→ **The problem**: Where does the string "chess" appear in the listing below? Copy every line where it does.

→ **Supplied material**:
..........

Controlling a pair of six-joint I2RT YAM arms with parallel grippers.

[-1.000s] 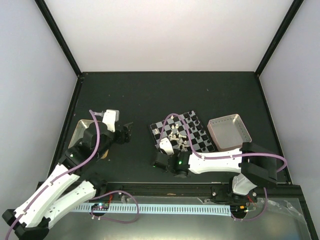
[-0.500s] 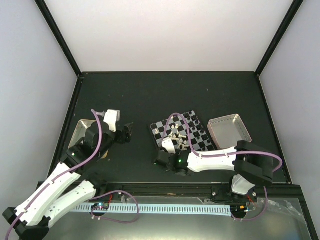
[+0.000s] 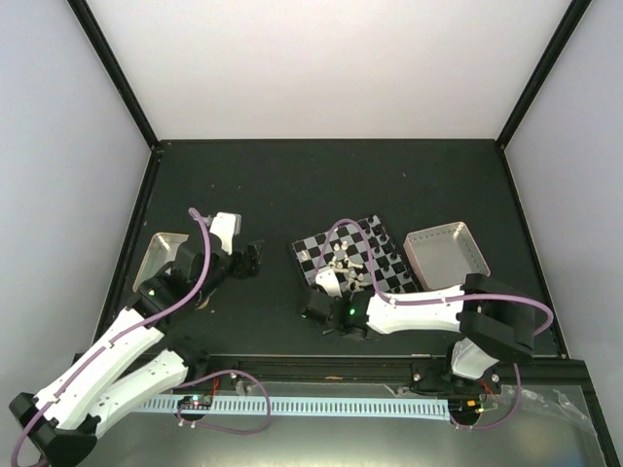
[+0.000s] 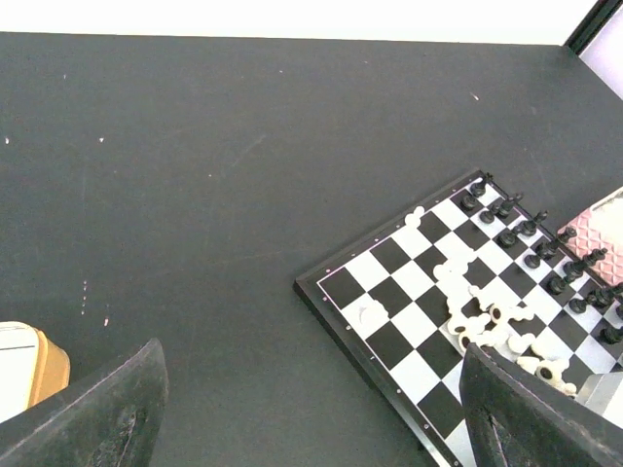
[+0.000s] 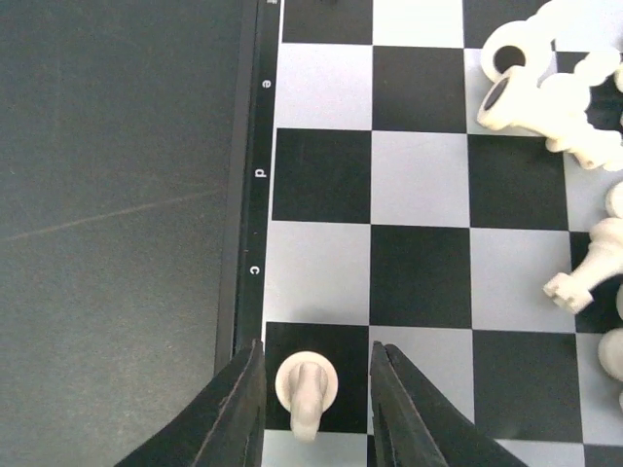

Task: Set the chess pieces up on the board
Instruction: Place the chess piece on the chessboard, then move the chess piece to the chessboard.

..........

→ **Answer to the problem**:
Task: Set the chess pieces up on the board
Instruction: Place the chess piece on the chessboard, then move the chess piece to the chessboard.

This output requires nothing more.